Mental illness can take years off a person’s life, but perhaps not as many as previously thought.

Recent research shows that serious and persistent mental illness can result in patients losing up to four years of life compared to individuals without mental illness.

Dr. Elizabeth E. Piatt from the Department of Behaviors and Community Health Services at Northeastern Ohio Universities Colleges of Medicine and Pharmacy in Rootstown, and her colleagues, examined death records of patients from a community mental health center, and from the general population. The researchers found an increase in premature mortality in the mentally ill patients, not only from suicide, but also cancer, accidents, liver disease and septicemia.

“We found that a community-based sample of adults with severe and persistent mental illness lost 14.5 years of potential life, a difference of 4.2 years from the (control) sample,” said Piatt.

It has been known for years that people with severe psychiatric illness have shorter lifespans, thought to be from 13.5 to 32 years shorter. More than 90 percent of suicides are as a result of a mental illness, and persons with bipolar disorder, for example, have a 10 to 20 percent lifetime risk of suicide. However, recent research has made clear that there is an increased mortality in patients with mental illness that is not directly explained by mental health issues, and is related to general medical problems.

However, most studies have tended to focus on inpatients. In addition, previous research has not directly compared years of potential life lost between mental health patients and individuals without mental illness. Thus the number of potential years of life lost may be lower than previously suggested.

“By not examining differences in premature mortality, the results of these studies may have overestimated (this outcome) in the population with serious mental illness,” note the authors.

To accurately assess the true impact of serious and persistent mental illness on years of potential life lost, Piatt and her colleagues retrospectively matched 647 case management files from patients who had been treated at a community health center prior to their deaths to 15,517 state death records from the general population.

The authors defined serious mental illness as schizophrenia and schizoaffective disorder, bipolar disorder, dysthymia, major depression, anxiety disorder and personality disorders. Individuals with dementia and substance abuse disorders were not included in the study.

They found that the mean number of years of potential life lost for decedents with serious and persistent mental illness was 14.5 (standard deviation ± 10.6) compared to 10.5 (± 6.7) for the general population. The mean age of death for the psychiatric patients was 73.4 (± 15.4) years compared to 79.6 (± 10.9) years.
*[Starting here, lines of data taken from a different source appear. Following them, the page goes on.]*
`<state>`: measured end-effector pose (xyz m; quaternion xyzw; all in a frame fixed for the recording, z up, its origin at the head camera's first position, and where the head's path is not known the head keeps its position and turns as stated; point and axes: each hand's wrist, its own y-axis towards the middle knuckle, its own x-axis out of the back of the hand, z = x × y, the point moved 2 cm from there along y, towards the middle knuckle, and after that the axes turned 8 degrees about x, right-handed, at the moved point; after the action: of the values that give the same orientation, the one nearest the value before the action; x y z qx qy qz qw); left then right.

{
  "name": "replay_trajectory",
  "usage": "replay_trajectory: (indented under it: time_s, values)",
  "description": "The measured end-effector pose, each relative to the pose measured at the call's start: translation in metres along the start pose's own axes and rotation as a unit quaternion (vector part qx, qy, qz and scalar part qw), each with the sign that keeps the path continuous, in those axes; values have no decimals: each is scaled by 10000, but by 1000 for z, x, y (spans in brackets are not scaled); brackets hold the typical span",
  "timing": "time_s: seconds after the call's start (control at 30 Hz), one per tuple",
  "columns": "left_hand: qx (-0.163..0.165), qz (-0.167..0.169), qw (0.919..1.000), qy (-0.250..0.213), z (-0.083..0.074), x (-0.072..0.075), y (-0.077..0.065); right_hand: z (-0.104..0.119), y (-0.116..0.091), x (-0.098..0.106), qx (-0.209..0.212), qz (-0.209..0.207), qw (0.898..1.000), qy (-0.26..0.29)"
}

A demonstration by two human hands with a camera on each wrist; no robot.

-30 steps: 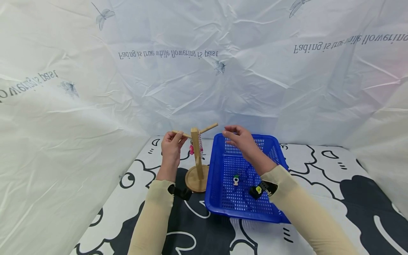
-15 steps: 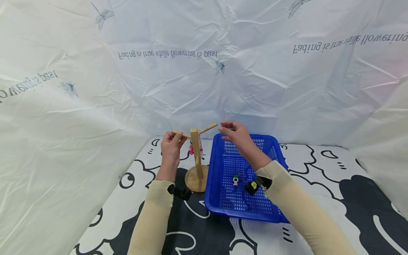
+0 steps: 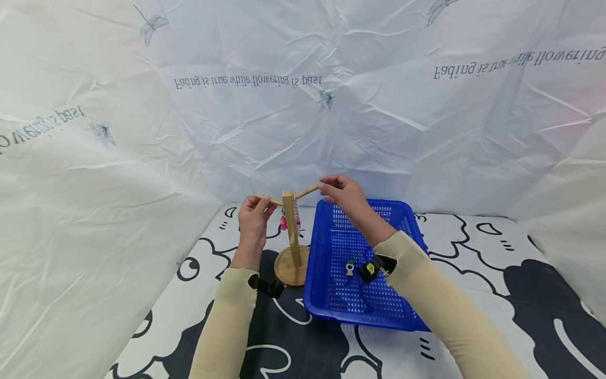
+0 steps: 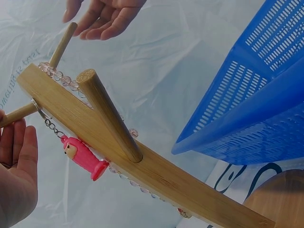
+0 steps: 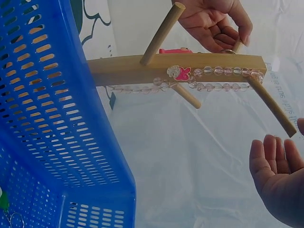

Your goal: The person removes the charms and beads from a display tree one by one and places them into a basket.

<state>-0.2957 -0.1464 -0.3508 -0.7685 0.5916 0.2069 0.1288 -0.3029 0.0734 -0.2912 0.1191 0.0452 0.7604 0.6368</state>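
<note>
The wooden stand (image 3: pixel 293 237) is stood upright beside the blue basket (image 3: pixel 312 263). Its left peg (image 4: pixel 19 115) is pinched by the left hand (image 3: pixel 253 223), the pink charm (image 4: pixel 83 156) being hung between grip and post. The right peg (image 3: pixel 306 191), looped with beads (image 5: pixel 218 71), is approached at its tip by the right hand (image 3: pixel 345 195), thumb and fingers held apart; contact cannot be told.

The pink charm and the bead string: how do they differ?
The pink charm is opaque pink; the bead string is mostly see-through. The charm is short and compact; the string is long. The charm hangs from the left peg, which the left hand holds; the string from the right peg. Both hang on the stand.
</note>
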Motion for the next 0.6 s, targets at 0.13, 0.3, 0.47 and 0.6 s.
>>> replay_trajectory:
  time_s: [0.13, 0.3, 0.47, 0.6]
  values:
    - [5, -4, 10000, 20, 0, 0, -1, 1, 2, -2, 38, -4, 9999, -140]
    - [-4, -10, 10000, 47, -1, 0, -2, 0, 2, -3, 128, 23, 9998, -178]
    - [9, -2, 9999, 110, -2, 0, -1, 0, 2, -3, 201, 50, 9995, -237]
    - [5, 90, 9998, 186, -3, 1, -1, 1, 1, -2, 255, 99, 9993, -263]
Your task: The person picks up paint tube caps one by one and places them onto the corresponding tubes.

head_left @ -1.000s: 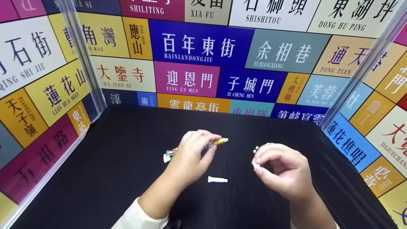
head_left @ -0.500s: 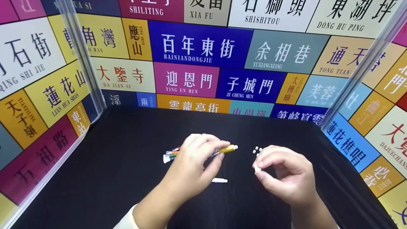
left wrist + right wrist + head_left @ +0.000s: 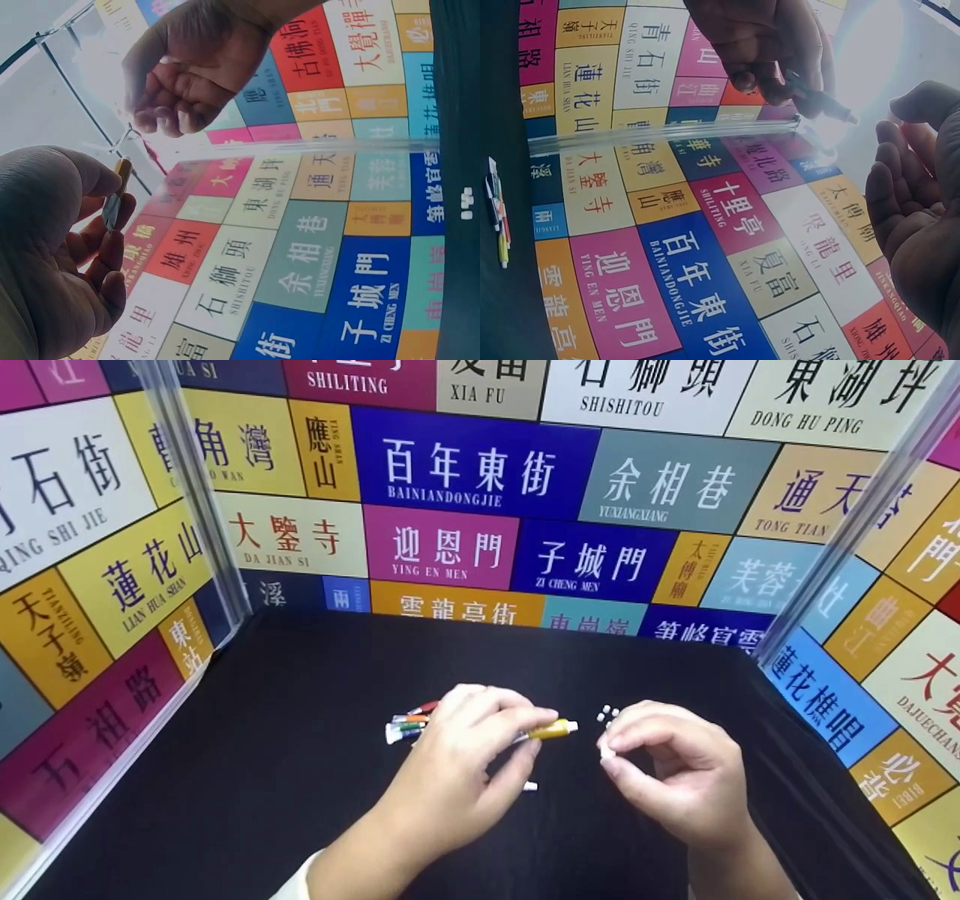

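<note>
My left hand (image 3: 469, 769) pinches a small yellow paint tube (image 3: 551, 729) between thumb and fingers, above the black table. Its white tip points right, toward my right hand (image 3: 679, 769). Between the right thumb and forefinger is a small white piece (image 3: 607, 750) that looks like a cap, mostly covered by the fingers. In the left wrist view the tube (image 3: 118, 191) shows a yellow end and a silvery body. A white tube (image 3: 531, 786) lies on the cloth, largely hidden behind the left hand.
Several coloured paint tubes (image 3: 407, 726) lie grouped left of the left hand, partly covered by it. Small white caps (image 3: 604, 714) sit just beyond the right fingertips. Black cloth (image 3: 300, 780) covers the table, and sign-printed panels (image 3: 480, 457) enclose it.
The left hand has carried the yellow tube rightward and nearer the person, closing on the right hand. It now hides most of the white tube. The right hand has shifted slightly right.
</note>
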Demonstrator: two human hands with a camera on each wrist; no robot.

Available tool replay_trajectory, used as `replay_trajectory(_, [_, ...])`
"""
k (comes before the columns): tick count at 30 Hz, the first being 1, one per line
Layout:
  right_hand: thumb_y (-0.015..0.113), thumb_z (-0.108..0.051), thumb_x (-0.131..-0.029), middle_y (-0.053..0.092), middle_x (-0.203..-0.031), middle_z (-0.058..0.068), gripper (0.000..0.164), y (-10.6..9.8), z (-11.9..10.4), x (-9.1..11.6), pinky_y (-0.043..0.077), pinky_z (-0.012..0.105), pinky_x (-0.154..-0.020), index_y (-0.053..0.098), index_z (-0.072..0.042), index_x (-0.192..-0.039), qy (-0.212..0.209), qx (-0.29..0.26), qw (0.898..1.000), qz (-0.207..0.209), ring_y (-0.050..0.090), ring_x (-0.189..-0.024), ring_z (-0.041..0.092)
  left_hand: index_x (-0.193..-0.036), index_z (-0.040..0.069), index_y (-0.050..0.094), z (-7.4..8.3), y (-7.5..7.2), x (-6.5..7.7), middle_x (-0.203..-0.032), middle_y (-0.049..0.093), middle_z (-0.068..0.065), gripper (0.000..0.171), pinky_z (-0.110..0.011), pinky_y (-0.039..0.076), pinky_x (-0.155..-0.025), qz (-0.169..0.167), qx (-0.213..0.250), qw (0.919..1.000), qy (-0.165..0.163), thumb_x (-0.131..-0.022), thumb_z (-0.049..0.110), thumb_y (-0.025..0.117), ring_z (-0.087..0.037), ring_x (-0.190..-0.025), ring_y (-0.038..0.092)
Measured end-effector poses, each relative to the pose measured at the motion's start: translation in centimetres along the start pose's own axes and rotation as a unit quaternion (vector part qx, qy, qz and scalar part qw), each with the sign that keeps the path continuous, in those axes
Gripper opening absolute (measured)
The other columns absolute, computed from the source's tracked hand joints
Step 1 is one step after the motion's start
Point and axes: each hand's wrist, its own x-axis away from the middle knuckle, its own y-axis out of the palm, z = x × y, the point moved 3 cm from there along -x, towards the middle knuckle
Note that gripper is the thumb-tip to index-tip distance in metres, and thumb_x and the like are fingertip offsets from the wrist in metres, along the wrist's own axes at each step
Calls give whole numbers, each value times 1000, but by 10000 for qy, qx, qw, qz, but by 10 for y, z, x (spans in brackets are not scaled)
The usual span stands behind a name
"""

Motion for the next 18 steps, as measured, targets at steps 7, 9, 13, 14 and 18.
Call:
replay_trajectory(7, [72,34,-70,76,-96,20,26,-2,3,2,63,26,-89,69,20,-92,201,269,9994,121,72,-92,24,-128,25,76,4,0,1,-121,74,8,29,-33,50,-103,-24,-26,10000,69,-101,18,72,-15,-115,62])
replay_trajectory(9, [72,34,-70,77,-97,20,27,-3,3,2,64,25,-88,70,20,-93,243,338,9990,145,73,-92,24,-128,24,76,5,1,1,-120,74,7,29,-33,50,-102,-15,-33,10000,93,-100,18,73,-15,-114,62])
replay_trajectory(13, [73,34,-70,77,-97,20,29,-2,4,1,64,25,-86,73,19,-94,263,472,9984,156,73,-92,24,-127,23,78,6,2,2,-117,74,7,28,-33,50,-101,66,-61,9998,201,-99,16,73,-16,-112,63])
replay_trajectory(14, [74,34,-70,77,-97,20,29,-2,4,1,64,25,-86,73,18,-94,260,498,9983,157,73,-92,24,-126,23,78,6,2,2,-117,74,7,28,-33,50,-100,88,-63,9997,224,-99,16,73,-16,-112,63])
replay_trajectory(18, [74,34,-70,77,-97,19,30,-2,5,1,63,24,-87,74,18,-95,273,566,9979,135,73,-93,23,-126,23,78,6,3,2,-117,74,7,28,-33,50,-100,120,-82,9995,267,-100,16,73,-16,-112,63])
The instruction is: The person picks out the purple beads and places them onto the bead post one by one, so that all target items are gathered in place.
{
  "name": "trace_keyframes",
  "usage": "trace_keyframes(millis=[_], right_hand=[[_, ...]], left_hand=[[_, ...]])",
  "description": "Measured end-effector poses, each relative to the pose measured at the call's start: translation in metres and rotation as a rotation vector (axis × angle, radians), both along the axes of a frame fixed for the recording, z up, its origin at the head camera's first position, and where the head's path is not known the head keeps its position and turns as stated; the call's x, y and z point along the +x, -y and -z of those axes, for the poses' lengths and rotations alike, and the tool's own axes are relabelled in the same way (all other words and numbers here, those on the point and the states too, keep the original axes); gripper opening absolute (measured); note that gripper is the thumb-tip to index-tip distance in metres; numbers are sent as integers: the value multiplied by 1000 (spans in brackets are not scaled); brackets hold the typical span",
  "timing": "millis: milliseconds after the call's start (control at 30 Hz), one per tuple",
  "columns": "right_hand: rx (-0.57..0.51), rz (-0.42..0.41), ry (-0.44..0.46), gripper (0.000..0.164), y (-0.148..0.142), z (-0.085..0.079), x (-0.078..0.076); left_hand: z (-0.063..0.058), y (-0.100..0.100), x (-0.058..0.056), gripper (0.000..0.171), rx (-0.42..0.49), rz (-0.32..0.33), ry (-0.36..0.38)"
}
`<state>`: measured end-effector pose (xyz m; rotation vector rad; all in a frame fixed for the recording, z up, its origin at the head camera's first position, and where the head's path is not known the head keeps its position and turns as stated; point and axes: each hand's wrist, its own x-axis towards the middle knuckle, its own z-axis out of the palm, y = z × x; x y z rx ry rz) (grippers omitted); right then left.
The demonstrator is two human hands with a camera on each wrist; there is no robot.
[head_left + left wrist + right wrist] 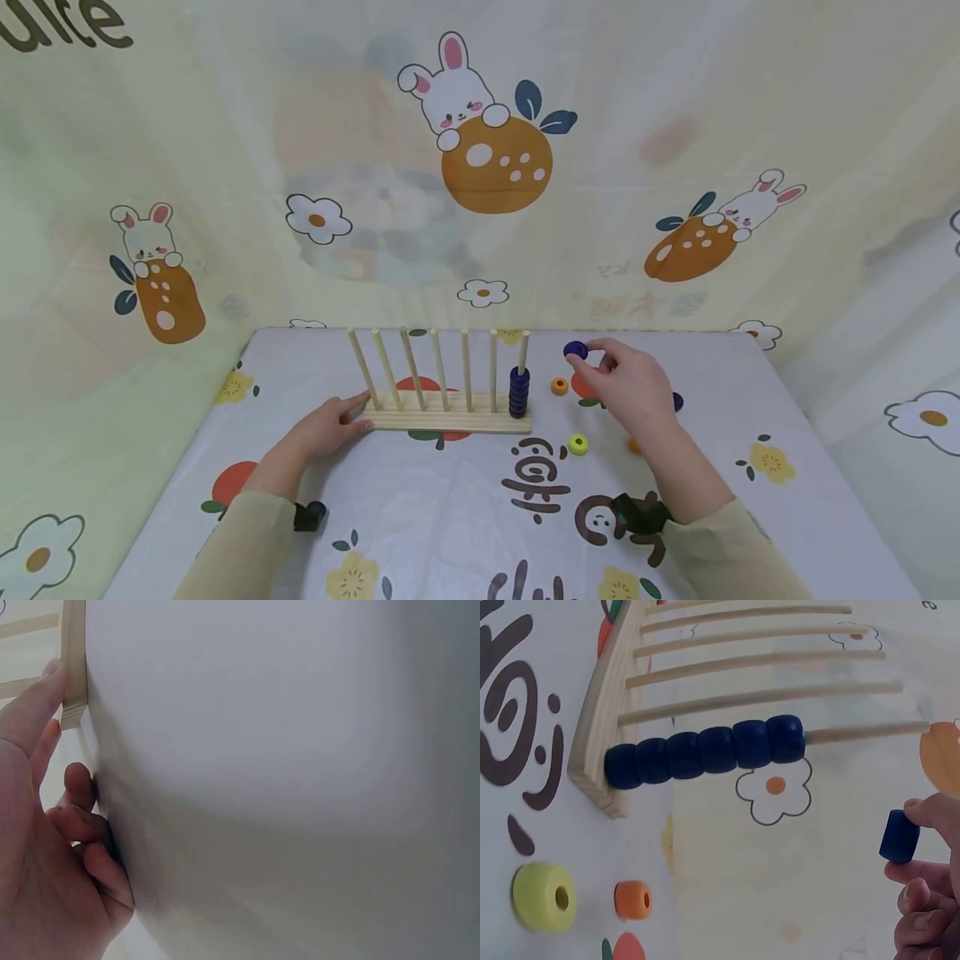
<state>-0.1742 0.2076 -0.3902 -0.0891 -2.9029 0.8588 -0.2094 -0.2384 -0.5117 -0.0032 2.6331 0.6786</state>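
A wooden peg rack (450,422) with several upright pegs stands on the table. Its rightmost peg carries a stack of dark blue beads (705,751), and the top of that peg is bare. My left hand (327,429) holds the rack's left end between thumb and forefinger; in the left wrist view the other fingers are curled beside the base end (75,697). Thumb and forefinger of my right hand (633,386) pinch a single dark blue bead (900,836), raised to the right of the stacked peg and apart from it.
Right of the rack lie an orange bead (558,386) and a yellow-green bead (577,444). Another orange bead (634,447) and a dark blue bead (678,402) are partly hidden by my right arm. A printed cloth (420,533) covers the table; a patterned curtain (600,250) hangs behind.
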Motion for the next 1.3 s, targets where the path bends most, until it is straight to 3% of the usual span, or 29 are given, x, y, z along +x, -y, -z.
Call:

Heart disease was the leading cause of death for each group. After statistical adjustments were made for gender, race, education and marital status, the greatest differences in cause of death between the two groups were seen in suicide, cancer, accidents, liver disease, and septicemia.

Differences were also seen in every leading cause of death. However, even after adjusting for all the differences in cause of death, there was still a increased number of years of potential life lost that was not explained.

“Differences in cause of death did not explain the difference in years of potential life lost,” said Piatt.

These results are important in giving a more accurate picture of the true impact of serious and persistent mental illness on life expectency, and the nature of that impact. Patients with psychiatric disorders are not only at risk for psychiatric complications, but are also at greater risk for medical illness, and at an increased risk for more complicated medical disease and worse outcomes.

Patients with psychiatric illness may be more likely to engage in risky behaviors that result in accidents, or to smoke, or be less compliant with medications. Another recent study showed that patients with bipolar disorder are at an increased risk for heart disease. Other research has shown that patients admitted to psychiatric hospitals are at risk for increased mortality from general medical problems. In addition, some psychiatric medications, notably antipsychotics, can increase the risk of diabetes, or heart disease.

Mental health practitioners have an opportunity to intervene not just in preventing suicides, but also in discouraging risky behavior, encouraging a healthy lifestyle, and general primary medical care.

“Integrating mental health care, primary health care, and wellness-promoting activities….may ensure access to the interventions needed to reverse the causes of preventable early death,” say Piatt and her team. “Morbidity and mortality from the most common causes of death in this sample…may be reduced by effective medical care that attempts prevention, early detection, and chronic disease management.”

The authors conclude: “Our work adds to the growing body of literature that highlights the need for better preventative health care for persons with mental illness. Along with ongoing suicide prevention programs, efforts to integrate primary and psychiatric care should focus on these preventable causes of death.”

Dr. Piatt’s results are published in the July issue of Psychiatric Services.